Nepal’s Gen Z revolt: Deep crisis laid bare
This week’s protests in Kathmandu, Nepal, as put by The New York Times, show a generation’s frustration erupting into the open. What began as anger over a sudden ban on social media platforms quickly transformed into a broader reckoning with the country’s long-festering problems — corruption, unemployment, and political stagnation.
The resignation of Prime Minister K.P. Sharma Oli and his ministers on September 9 may have been dramatic, but the article underscores that Nepal’s challenges run much deeper.
Jobless generation
The core of Nepal’s malaise, the report highlights, lies in its jobs crisis. Official unemployment stood at 12.6 per cent in 2024 — up from five years earlier — but that figure masks the reality of widespread underemployment in farming and informal work.
For young Nepalis, the prospects are especially bleak. Hundreds leave every day to labour abroad, mainly in the Persian Gulf, Malaysia, and India. The country survives on the remittances these workers send home — $11 billion in 2024, equal to more than a quarter of the economy. The government’s social media ban struck an especially raw nerve here, cutting families off from their breadwinners abroad.
Corruption and scandals
According to the NYT article, if there is one factor that unites the protesters’ grievances, it is corruption. Nepal consistently ranks among the most corrupt countries in Asia, and scandal after scandal reinforces that perception.
A probe into Pokhara’s international airport revealed $71 million lost to embezzlement involving politicians, officials, and Chinese companies — yet no one was held accountable.
Another scheme saw politicians exploiting refugee programs by selling fake documents to desperate young people seeking US jobs, with opposition members targeted for charges while ruling elites escaped consequences.
Democracy in Nepal was meant to deliver opportunity and accountability after the monarchy was replaced a decade ago, but the reality has fallen far short.
Health and education remain expensive, farmers lack fertilizer, and inflation squeezes life in Kathmandu. Young protesters, the NYT notes, often direct their ire at the wealthy children of politicians flaunting luxury lifestyles online — vivid proof, in their eyes, of how unfair the system has become.
Political carousel
Since the 2015 constitution, Nepal’s leadership has rotated among three figures: Oli, Pushpa Kamal Dahal, and Sher Bahadur Deuba. Each has held power briefly, in what many young people see as a self-serving “game of thrones” that ignores ordinary citizens.

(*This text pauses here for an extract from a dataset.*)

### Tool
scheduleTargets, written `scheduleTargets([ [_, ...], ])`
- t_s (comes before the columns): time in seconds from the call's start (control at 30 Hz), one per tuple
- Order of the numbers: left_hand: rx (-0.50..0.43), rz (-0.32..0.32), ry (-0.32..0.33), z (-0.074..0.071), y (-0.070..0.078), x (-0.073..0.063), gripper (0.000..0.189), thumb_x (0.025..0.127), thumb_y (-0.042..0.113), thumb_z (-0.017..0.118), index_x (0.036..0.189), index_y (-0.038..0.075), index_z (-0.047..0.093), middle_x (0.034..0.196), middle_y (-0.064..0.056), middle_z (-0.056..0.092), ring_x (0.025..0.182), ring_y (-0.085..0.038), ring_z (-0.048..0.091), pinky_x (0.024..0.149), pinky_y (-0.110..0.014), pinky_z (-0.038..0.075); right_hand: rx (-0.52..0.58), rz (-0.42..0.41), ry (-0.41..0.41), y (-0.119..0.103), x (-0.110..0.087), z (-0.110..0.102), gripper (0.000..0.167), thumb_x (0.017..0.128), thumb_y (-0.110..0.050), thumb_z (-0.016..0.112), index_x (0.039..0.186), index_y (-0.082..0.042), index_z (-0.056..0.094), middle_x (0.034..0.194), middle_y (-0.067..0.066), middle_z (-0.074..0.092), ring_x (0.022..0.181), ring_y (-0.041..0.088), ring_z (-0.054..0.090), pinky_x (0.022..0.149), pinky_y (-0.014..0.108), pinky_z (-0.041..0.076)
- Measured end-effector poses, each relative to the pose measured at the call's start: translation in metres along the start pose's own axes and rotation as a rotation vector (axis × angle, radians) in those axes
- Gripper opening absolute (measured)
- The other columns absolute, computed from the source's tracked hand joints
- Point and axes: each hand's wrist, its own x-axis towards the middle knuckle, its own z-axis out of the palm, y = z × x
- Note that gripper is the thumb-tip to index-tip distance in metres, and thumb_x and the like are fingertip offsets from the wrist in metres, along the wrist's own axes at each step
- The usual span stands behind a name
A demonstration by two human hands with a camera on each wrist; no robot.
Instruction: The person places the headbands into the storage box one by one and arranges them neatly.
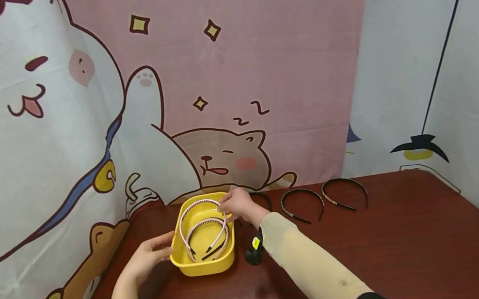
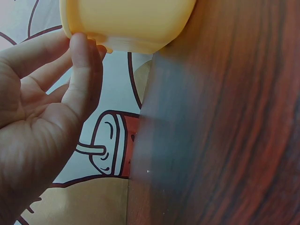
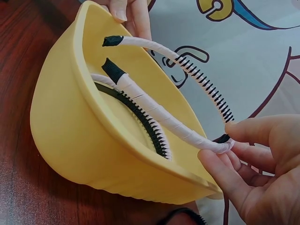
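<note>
A yellow plastic basin (image 1: 206, 268) stands on the table at the left of the head view. My left hand (image 1: 146, 259) grips its left side, with the fingertips at the rim. A pale pink headband (image 3: 164, 123) with dark comb-like teeth and black tips is pinched between the thumb and fingers of my right hand (image 3: 260, 164). It is held over the basin, its tips pointing down toward the inside. Further headbands (image 3: 152, 126), one dark and one pale, both with teeth, lie in the basin below it.
To the right of the basin, two dark headbands (image 1: 301, 190) (image 1: 342, 179) lie near the table's back edge. Another dark headband (image 1: 266, 198) is partly hidden behind my right hand. A cloth printed with cartoon animals (image 1: 285, 84) hangs behind the brown table (image 1: 378, 253).
</note>
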Motion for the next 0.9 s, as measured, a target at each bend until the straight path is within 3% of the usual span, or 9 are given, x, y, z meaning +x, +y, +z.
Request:
scheduleTargets([
  [0.27,-0.010,0.013,-0.007,0.000,-0.001,0.000,0.052,0.093,0.004,0.062,0.140,-0.008,0.044,0.136,-0.028,0.050,0.100,-0.028,0.063,0.083,-0.032,0.053,-0.026,0.008,0.007,0.000,0.000,0.004,0.018,0.083,-0.001,0.073,0.099,0.006,0.070,0.089,0.013,0.061,0.083,0.029,0.064,0.061,0.036,0.058],
  [0.53,-0.002,-0.005,-0.006,-0.001,0.000,0.000,0.053,0.093,0.007,0.063,0.141,-0.006,0.045,0.135,-0.026,0.052,0.102,-0.029,0.062,0.087,-0.038,0.052,-0.048,0.032,0.023,0.001,0.006,0.005,0.014,0.081,0.001,0.073,0.092,0.007,0.068,0.083,0.013,0.060,0.066,0.019,0.058,0.058,0.035,0.057],
  [0.9,-0.016,-0.003,-0.007,0.000,-0.001,0.001,0.052,0.094,0.005,0.061,0.141,-0.008,0.044,0.136,-0.027,0.050,0.100,-0.028,0.063,0.086,-0.036,0.052,-0.100,0.050,0.049,0.001,0.012,0.006,0.012,0.077,0.003,0.075,0.084,0.006,0.066,0.074,0.014,0.058,0.057,0.018,0.057,0.052,0.033,0.056],
])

Social media, ironically, is central to this discontent: leaders ban and unban platforms, all while using them to shape their own images. Oli himself is said to read the comments under his posts closely.
As the New York Times piece makes clear, the protests are not just about one government decision or one prime minister. They are the culmination of years of unmet promises, economic struggles, and public distrust.
Nepal’s Gen Z has grown up under a republic that promised more than it delivered, and their anger suggests they will not be content with cosmetic changes. Oli’s resignation may be only the beginning of a much larger reckoning.